Breaking News

Target Pertumbuhan Ekonomi Tiongkok 2023 Bakal Menurun, Barclays: Cuma 3,8 Persen

Para pekerja membuat bendera Tiongkok di sebuah pabrik di Jiaxing, Zhejiang, Tiongkok menjelang peringatan berdirinya RRT ke-73. Foto: Reuters 

WELFARE.id-Ketidakpastian ekonomi tahun depan, membuat lembaga keuangan multinasional asal Inggris, Barclays memangkas perkiraan pertumbuhan ekonomi Tiongkok (China, Red) tahun depan menjadi 3,8 persen. 

Prediksi itu sebagian didasarkan pada ekspektasi penurunan permintaan global untuk barang-barang dari negara itu. 

Dikutip dari CNBC International, Senin (7/11/2022) Barclays kini memproyeksi pertumbuhan PDB Tiongkok 3,8 persen di 2023, turun dari perkiraan sebelumnya 4,5 persen pada bulan September karena merosotnya investasi properti.

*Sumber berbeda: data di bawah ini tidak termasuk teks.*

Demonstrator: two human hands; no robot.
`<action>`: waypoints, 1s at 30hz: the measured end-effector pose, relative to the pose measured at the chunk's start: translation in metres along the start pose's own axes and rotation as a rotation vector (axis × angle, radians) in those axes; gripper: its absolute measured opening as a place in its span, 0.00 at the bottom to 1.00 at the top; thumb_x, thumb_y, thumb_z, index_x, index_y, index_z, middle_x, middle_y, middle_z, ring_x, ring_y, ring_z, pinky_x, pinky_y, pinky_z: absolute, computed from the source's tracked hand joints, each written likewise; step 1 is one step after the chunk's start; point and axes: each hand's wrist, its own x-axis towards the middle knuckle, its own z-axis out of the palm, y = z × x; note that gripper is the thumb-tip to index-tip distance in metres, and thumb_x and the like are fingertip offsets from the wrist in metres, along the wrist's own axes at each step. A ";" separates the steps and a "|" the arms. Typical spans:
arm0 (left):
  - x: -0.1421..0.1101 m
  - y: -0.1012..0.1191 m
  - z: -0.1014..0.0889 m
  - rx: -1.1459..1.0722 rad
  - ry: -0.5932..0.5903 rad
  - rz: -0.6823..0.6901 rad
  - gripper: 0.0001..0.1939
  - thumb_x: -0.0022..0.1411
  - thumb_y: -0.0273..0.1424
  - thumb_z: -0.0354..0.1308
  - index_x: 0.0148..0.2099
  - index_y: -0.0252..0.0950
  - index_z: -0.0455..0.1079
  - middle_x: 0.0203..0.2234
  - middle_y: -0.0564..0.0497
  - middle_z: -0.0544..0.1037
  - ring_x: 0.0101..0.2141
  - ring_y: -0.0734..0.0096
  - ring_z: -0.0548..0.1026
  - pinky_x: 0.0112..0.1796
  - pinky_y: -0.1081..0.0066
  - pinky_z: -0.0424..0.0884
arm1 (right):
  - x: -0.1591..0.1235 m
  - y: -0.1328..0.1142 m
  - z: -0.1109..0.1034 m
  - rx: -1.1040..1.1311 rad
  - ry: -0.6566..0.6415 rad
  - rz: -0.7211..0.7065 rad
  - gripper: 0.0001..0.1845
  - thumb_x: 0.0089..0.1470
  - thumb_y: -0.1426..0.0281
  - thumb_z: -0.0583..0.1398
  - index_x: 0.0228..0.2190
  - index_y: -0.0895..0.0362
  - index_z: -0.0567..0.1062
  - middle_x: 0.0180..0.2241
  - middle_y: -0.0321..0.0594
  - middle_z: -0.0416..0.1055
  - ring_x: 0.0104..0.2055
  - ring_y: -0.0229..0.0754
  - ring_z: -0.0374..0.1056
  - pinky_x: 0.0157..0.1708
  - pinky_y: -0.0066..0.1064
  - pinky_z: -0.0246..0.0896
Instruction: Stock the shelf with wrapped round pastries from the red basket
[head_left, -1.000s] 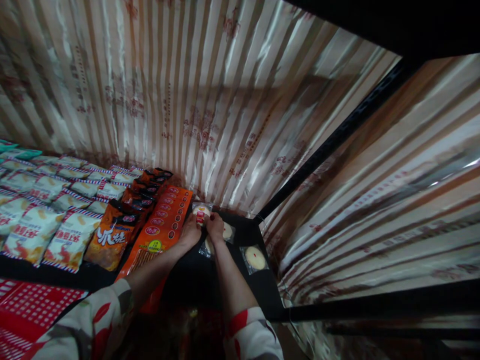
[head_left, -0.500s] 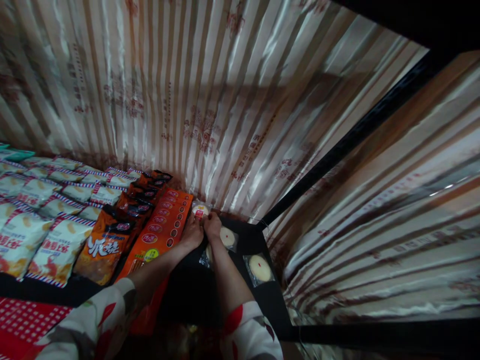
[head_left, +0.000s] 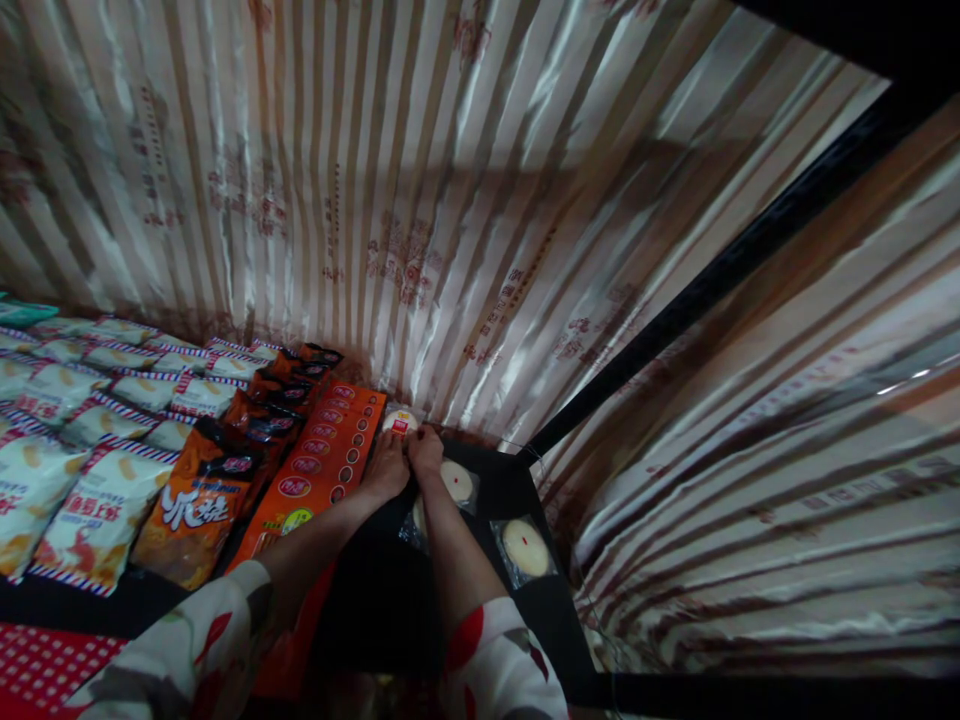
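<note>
A round pale cake in a clear wrapper (head_left: 400, 422), with a red and yellow label, lies at the back of the black shelf against the pleated sheet. My left hand (head_left: 388, 466) has its fingers closed on the near side of this packet. Close beside it on the right, my right hand (head_left: 426, 452) pinches the packet's right edge; its fingertips are partly hidden. Behind my right wrist sits another wrapped cake (head_left: 456, 482) with a red mark. One more lies partly under my right forearm. A separate wrapped cake (head_left: 525, 548) rests farther right.
Left of my hands stands a long orange box (head_left: 319, 450). Beyond it are orange snack bags (head_left: 196, 510) and rows of white snack bags (head_left: 109, 510). A red checked cloth (head_left: 52, 660) is at lower left. A black bar (head_left: 675, 290) slants up on the right.
My view has shifted slightly. My hands stay at the same wrapped cake, and the left fingers sit a little lower on it, showing more of its label.
</note>
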 end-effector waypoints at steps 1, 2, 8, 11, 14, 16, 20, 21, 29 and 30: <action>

Pemotongan PDB terbaru para analis Barclays mencakup penurunan tajam investasi real estat, dari 8 persen menjadi 10 persen.

Ekonom Barclays di AS dan Eropa juga memproyeksi resesi tahun depan. Sehingga, bank tersebut sekarang memperkirakan ekspor Tiongkok bakal turun 2 sampai 5 persen pada 2023, dibandingkan ekspektasi sebelumnya untuk pertumbuhan 1 persen.

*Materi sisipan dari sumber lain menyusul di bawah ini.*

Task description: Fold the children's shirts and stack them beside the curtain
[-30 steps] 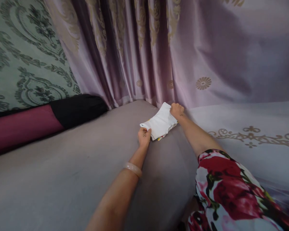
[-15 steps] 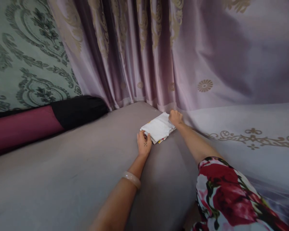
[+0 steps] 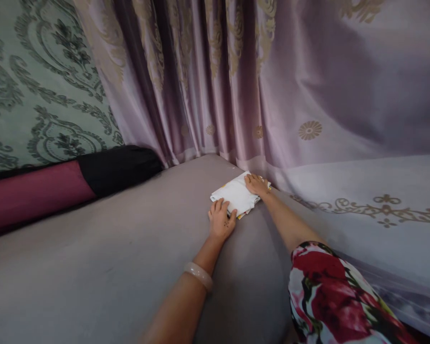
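A folded stack of white cloth [image 3: 232, 193], perhaps clothing, lies on the corner of the grey bed [image 3: 157, 229]. Small yellow and coloured patches show along its edges. My left hand [image 3: 221, 220] rests at the stack's near left edge, fingers spread and fingertips touching the cloth. Across the stack's far right end lies my right hand [image 3: 257, 185], its fingers stretched flat on top. The underside of the cloth is hidden.
A long black and maroon bolster [image 3: 118, 169] lies along the patterned green wall [image 3: 57, 95] at the left. Purple curtains [image 3: 243, 105] with gold motifs hang behind the bed's corner and down its right side.
My right hand has gone from closed at the stack's right edge to lying flat on top. My left hand's fingers have spread and shifted slightly right along the near edge.
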Demonstrator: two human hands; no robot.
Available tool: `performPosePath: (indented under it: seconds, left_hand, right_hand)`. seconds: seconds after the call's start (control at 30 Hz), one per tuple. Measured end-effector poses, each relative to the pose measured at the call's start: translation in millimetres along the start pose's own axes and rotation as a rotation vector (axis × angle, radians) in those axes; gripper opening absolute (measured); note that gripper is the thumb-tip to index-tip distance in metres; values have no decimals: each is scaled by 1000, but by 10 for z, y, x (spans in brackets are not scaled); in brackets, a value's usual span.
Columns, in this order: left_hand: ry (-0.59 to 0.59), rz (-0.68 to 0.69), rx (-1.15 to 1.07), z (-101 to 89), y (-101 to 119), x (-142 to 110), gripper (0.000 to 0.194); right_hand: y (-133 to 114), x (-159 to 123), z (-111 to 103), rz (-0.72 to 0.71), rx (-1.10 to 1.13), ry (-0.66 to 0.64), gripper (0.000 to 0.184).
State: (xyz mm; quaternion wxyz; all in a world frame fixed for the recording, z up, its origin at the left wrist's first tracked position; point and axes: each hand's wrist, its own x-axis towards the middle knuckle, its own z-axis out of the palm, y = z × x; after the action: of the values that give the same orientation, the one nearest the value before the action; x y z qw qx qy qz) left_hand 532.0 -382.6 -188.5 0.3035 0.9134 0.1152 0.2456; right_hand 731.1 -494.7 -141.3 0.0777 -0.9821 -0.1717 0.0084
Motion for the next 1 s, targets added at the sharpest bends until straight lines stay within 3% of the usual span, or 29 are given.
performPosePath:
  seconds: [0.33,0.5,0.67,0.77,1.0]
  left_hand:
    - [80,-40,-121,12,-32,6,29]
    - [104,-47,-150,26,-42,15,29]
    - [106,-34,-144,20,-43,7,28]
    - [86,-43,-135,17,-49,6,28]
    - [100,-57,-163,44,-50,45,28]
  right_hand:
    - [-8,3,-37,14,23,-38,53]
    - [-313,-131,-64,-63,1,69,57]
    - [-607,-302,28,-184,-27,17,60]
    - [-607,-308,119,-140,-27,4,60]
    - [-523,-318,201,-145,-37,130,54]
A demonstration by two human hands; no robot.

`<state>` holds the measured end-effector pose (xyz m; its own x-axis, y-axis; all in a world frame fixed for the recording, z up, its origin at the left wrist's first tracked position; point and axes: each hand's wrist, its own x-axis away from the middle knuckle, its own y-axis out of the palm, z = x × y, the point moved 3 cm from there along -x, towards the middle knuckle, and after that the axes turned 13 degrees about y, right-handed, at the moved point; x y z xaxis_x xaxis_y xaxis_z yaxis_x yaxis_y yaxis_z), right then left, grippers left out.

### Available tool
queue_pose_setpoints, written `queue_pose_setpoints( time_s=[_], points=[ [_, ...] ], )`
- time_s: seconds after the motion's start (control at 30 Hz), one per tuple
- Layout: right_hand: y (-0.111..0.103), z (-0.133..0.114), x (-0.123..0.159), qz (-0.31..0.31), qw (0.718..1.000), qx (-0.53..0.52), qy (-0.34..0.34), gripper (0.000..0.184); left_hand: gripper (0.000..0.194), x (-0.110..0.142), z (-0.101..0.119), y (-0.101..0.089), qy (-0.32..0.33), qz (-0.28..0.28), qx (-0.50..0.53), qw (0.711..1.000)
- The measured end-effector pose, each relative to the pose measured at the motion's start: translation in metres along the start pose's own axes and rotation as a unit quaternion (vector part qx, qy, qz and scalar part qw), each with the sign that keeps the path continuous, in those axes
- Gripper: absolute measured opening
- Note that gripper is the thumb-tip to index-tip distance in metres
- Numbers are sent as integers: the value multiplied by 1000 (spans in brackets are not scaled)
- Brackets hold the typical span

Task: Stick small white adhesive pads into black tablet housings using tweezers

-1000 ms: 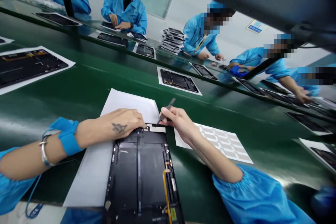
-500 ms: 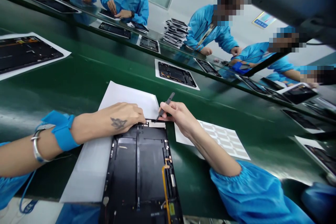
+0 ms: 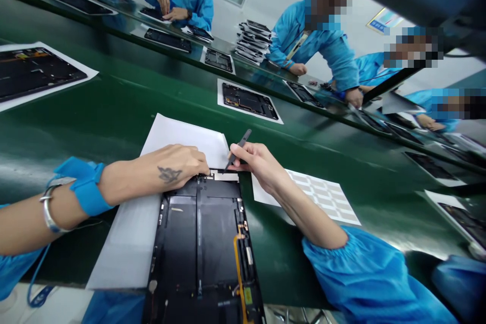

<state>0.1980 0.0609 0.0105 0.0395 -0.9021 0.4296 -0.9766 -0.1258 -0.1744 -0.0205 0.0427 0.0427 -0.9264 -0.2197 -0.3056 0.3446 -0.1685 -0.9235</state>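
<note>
A black tablet housing (image 3: 197, 243) with an orange flex cable (image 3: 237, 268) lies on a white sheet (image 3: 125, 248) right in front of me. My left hand (image 3: 176, 164) rests at the housing's top edge, its fingertips on a white strip (image 3: 224, 176). What they press or pinch is hidden. My right hand (image 3: 254, 159) grips black tweezers (image 3: 239, 147), whose tips reach down near that same edge. A blue wrist strap (image 3: 85, 187) and a metal bangle (image 3: 47, 215) circle my left wrist.
A sheet of white labels (image 3: 319, 195) lies right of the housing on the green conveyor belt (image 3: 114, 111). Other housings sit on white sheets along the belt. Beyond it, co-workers in blue smocks work beside a stack of housings (image 3: 252, 43).
The whole view has shifted slightly, with the belt items sliding up the frame. My hands stay at the housing's edge. The co-worker at the right has leaned forward, one hand lowered toward the far belt.
</note>
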Motion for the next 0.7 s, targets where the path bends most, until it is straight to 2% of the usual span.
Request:
queue_pose_setpoints(
  time_s=[0.13, 0.23, 0.53, 0.7],
  points=[
    [0, 0, 0, 4, 1000, 1, -2, 61, 33, 4, 11, -11, 4, 12, -3, 1000],
    [1, -1, 0, 4, 1000, 5, -5, 62, 32, 6, 9, -9, 0, 15, 12, 1000],
    [1, -1, 1, 1, 1000, 14, -11, 60, 36, -4, -1, 0, -6, -58, 14, 998],
    [3, -3, 2, 6, 999, 32, -42, 59, 36, 2, -10, 10, 25, -17, 43, 999]
  ],
)
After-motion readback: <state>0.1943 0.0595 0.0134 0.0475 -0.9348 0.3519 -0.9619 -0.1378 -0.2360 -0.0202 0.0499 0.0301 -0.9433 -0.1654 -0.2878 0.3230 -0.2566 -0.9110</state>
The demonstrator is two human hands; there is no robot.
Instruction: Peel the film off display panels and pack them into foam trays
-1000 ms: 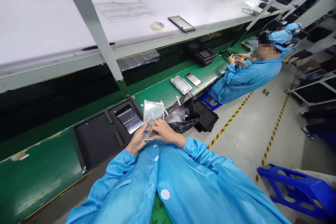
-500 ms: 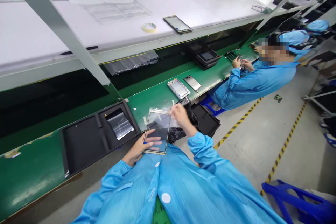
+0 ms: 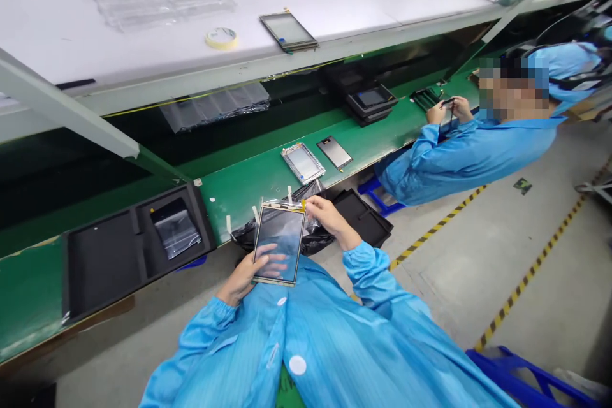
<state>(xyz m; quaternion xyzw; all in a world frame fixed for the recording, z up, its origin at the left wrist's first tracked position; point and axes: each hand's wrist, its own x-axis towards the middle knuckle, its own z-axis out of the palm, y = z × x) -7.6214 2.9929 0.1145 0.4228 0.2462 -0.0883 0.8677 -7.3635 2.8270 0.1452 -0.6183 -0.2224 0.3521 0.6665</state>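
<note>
A glass screen panel (image 3: 280,236) with a thin metal rim is held over my lap. My left hand (image 3: 243,277) grips its lower end, fingers showing through the glass from behind. My right hand (image 3: 325,218) pinches its top right corner, where a clear film lies. Behind the panel a black plastic bag (image 3: 313,239) hangs at the edge of the green bench (image 3: 248,182). A black tray (image 3: 105,261) to the left holds one wrapped panel (image 3: 176,233).
Two more panels (image 3: 303,162) lie on the green bench further right. A co-worker in a blue coat (image 3: 459,153) sits at the bench on the right. The white shelf (image 3: 335,6) above carries a tape roll (image 3: 221,37) and a panel (image 3: 288,31). Black trays (image 3: 362,217) sit under the bench.
The protective film was pulled off the panel by my right hand, which rose from the panel's lower end to its top corner. The panel now looks dark and clear. My view shifted right.
</note>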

”Pangsa pasar Tiongkok dari ekspor global telah menyusut tahun ini. Perusahaan asing terlihat telah mengalihkan pesanan mereka dari Tiongkok ke tetangganya di Asia, termasuk Vietnam, Malaysia, Bangladesh dan India, juga untuk produksi beberapa barang padat," ungkap kata para analis Barclays.

Ekspor Tiongkok memang melonjak 29,8 persen tahun lalu dalam dolar AS, menyusul kenaikan 3,6 persen pada 2020. Namun, laju pertumbuhan melambat tahun 2022 ini. Per September 2022, pertumbuhan eskpor year-to-date Tiongkok hanya mencapai 12,5 persen.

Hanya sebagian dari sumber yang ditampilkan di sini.